Christine Kling's third Seychelle Sullivan novel is loosely based on the real South Florida murder of Greek immigrant tycoon Gus Boolis, once the owner of South Florida's Sun Cruz Casino Gambling boats. In Seychelle's new caper, she may just be swimming in waters over her head when murder and corruption come bobbing to the surface.
Since kindergarten, Seychelle and her best friend, Molly, had been as close as sisters. Molly even dated Seychelle’s brother. But it all ended suddenly when Nick Pontus, a slick, older, up-and-coming entrepreneur, came along. A smitten Molly quit school, married her new beau, and never spoke to Seychelle again. After thirteen years, it still stings.
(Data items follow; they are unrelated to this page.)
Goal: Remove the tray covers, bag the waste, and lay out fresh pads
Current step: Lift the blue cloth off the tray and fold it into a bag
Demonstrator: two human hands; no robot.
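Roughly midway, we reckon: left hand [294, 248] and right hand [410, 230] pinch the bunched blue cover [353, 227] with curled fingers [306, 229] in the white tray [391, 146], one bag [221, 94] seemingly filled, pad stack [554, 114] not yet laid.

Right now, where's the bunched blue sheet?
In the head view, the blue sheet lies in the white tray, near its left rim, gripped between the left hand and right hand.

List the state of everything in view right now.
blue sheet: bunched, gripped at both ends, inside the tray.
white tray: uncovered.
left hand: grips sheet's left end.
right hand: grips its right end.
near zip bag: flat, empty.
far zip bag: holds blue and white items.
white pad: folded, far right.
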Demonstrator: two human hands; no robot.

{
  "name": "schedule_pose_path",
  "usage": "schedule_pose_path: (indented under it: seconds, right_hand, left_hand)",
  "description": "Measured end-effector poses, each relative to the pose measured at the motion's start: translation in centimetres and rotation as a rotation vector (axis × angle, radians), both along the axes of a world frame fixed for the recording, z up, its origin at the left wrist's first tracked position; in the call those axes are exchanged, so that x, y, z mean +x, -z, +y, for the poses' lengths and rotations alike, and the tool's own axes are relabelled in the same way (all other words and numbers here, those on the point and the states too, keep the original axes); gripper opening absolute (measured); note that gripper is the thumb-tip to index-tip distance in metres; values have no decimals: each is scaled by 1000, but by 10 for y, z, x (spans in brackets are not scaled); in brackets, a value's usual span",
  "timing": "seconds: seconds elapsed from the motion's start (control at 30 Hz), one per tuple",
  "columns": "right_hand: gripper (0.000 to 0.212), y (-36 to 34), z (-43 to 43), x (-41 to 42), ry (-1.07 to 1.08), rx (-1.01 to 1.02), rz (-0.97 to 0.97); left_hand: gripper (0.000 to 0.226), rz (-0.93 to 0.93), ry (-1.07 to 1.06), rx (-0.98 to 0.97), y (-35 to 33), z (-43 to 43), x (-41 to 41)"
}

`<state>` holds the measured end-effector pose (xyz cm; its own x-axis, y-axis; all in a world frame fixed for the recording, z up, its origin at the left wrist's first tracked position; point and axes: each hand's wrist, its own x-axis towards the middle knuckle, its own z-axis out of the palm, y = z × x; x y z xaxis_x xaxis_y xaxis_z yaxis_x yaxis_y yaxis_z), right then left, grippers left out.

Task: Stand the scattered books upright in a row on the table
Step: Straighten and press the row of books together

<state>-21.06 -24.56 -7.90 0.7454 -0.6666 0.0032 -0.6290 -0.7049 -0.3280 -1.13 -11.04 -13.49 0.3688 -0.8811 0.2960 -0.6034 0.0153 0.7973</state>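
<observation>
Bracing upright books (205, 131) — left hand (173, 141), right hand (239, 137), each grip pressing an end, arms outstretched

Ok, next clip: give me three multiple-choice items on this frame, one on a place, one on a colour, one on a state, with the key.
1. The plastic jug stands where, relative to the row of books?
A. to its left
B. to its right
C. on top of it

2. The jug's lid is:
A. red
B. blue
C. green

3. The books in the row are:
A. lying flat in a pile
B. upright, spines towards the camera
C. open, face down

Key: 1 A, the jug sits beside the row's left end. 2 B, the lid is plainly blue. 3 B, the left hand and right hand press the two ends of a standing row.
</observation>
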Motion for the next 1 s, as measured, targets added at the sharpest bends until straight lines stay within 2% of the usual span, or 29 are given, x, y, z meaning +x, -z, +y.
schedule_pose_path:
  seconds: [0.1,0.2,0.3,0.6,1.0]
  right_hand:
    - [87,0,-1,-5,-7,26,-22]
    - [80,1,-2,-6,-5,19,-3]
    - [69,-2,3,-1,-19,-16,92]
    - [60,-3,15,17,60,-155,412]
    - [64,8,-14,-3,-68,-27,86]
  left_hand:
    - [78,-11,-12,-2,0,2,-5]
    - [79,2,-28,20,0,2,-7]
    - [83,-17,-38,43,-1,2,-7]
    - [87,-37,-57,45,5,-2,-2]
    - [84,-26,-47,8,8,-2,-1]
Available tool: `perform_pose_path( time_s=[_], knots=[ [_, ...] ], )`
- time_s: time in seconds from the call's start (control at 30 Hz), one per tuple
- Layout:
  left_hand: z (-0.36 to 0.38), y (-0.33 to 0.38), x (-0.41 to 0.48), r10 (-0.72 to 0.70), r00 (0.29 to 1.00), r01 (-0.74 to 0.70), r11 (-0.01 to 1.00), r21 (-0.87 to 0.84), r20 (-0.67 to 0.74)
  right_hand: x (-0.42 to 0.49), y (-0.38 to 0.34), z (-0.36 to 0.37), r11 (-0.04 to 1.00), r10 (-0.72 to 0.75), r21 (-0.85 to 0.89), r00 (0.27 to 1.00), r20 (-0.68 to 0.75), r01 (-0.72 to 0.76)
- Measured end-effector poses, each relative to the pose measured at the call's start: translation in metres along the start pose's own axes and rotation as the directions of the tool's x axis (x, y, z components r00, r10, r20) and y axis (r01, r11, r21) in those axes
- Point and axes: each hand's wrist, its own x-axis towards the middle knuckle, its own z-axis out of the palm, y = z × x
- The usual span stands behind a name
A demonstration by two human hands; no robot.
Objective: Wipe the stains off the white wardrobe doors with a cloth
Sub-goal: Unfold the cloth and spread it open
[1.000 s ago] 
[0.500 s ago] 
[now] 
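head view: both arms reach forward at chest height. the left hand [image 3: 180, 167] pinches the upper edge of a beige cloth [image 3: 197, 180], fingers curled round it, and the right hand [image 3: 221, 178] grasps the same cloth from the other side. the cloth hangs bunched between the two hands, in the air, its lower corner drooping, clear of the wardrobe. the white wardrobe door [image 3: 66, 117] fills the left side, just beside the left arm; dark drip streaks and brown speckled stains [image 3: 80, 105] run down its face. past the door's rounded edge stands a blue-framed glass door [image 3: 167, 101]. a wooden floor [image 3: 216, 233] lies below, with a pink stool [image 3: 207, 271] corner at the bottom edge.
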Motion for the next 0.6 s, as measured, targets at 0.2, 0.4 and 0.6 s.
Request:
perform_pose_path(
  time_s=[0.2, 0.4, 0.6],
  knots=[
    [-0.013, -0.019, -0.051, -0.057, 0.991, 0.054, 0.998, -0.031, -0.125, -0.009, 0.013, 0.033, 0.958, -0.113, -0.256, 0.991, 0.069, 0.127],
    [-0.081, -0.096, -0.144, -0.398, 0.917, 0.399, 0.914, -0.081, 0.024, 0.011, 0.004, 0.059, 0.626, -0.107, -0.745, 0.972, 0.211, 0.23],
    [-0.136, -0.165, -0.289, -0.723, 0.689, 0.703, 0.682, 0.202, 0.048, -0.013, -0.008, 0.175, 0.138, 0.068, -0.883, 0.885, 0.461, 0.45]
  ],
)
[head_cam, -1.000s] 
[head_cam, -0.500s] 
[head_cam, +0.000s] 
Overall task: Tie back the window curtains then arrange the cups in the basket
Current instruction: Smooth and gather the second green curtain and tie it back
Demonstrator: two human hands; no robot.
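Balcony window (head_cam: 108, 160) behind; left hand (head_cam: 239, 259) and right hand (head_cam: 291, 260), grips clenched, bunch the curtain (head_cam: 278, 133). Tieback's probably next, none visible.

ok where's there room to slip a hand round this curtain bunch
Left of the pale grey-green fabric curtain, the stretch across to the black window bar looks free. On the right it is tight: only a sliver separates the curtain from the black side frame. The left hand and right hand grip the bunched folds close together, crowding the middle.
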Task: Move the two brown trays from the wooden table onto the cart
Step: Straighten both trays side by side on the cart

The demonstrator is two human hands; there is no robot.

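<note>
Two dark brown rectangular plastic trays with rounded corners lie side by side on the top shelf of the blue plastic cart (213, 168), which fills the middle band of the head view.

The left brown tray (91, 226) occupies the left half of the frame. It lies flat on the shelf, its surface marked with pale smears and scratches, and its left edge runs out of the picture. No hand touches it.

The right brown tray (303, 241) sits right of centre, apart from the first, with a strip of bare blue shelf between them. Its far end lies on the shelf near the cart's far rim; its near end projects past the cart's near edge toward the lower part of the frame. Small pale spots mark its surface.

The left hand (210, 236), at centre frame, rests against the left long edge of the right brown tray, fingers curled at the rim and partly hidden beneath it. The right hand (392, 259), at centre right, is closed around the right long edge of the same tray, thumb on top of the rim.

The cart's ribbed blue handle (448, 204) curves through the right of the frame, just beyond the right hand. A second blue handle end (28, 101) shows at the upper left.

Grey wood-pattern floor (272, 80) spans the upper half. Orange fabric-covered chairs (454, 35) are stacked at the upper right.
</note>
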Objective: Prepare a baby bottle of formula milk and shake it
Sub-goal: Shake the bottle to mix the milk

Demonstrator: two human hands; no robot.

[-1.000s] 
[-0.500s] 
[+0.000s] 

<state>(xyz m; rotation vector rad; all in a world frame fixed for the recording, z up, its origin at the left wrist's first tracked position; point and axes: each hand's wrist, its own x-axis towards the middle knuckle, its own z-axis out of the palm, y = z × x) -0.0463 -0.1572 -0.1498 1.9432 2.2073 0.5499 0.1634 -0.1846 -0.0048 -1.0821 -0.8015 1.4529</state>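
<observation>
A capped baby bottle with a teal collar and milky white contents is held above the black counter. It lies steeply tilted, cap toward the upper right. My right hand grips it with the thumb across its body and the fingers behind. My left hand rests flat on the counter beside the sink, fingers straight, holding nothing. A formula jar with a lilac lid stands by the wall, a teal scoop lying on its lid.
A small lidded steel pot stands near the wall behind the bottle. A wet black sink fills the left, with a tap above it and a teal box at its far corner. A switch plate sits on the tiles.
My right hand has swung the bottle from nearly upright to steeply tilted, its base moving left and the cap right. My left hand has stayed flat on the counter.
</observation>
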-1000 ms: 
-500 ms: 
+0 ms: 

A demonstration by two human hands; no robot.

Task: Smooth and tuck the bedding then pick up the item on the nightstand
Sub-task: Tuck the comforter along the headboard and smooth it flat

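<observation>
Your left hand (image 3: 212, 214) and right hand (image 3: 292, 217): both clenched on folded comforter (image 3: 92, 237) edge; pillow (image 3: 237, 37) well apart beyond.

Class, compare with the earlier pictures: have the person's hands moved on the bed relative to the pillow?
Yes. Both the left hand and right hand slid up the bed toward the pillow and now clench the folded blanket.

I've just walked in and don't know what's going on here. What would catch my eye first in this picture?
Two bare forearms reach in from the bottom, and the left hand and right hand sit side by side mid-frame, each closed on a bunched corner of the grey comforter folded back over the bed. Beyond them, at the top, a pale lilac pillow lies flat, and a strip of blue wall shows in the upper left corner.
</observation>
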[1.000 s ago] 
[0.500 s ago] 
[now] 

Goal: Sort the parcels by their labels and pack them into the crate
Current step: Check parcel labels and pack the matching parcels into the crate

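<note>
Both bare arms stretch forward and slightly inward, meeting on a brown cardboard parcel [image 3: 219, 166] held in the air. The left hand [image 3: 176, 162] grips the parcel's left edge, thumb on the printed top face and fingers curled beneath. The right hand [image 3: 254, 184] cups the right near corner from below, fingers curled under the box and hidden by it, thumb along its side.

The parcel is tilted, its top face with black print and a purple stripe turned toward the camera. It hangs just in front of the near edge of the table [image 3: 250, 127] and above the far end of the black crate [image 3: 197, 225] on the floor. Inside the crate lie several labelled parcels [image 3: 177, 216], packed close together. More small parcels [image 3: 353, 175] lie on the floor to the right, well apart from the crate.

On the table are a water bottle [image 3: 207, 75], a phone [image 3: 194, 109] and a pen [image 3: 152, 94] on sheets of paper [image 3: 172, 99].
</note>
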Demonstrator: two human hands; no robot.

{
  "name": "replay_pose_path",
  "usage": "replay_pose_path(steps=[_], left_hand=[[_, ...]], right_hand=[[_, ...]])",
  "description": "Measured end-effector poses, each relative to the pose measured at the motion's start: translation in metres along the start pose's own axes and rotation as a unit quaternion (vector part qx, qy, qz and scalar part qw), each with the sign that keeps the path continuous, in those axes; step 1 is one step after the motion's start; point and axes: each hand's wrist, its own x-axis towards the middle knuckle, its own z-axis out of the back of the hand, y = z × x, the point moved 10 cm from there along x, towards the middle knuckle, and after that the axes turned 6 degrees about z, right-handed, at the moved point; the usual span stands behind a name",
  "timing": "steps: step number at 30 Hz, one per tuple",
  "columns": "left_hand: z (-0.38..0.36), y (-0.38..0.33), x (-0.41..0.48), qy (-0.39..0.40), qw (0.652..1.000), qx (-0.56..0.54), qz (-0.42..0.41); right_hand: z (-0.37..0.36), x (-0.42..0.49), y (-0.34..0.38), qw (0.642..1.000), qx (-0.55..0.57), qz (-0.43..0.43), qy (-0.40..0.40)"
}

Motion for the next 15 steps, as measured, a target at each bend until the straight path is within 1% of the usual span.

Seychelle didn’t see the sniper who picked Nick off at the helm of his yacht, but she knows that there are plenty of people in South Florida who wanted to see the gambling-boat tycoon dead: the Russian mobsters looking for a piece of his casino action, the Indian gamers who resent his competition, and the ecological activists fighting his plans to develop Fort Lauderdale’s waterfront. But it’s Molly whom the cops zero in on. And despite her bitter feelings and against her better judgment, when her back-from-the-blue friend asks for help, Seychelle can’t just weigh anchor and cruise. She’s got to dive in.
What she finds is a money-skimming scam aboard Nick’s flagship gambling boat, Nick’s new trophy wife turned merry rich widow, and Nick and Molly’s teenage son, a scared kid with a big secret . . . and a killer on his trail. Protecting the boy, proving Molly’s innocence, and navigating between squalls of gunfire add up to a tall order as salvage jobs go. But like any good captain, Seychelle will never abandon ship. Even if it means risking her life.
“Bitter End is a terrific novel. Christine Kling is quickly becoming the female John McDonald.”
–James Swain, author of Mr. Lucky
“Christine Kling’s novels just keep getting better and better–no mean feat, considering how impossibly high she set the bar with her first. Christine’s familiarity with the Florida she writes about is apparent from the very first page, and she takes her readers on fast-paced tours of areas into which few writers have ventured.”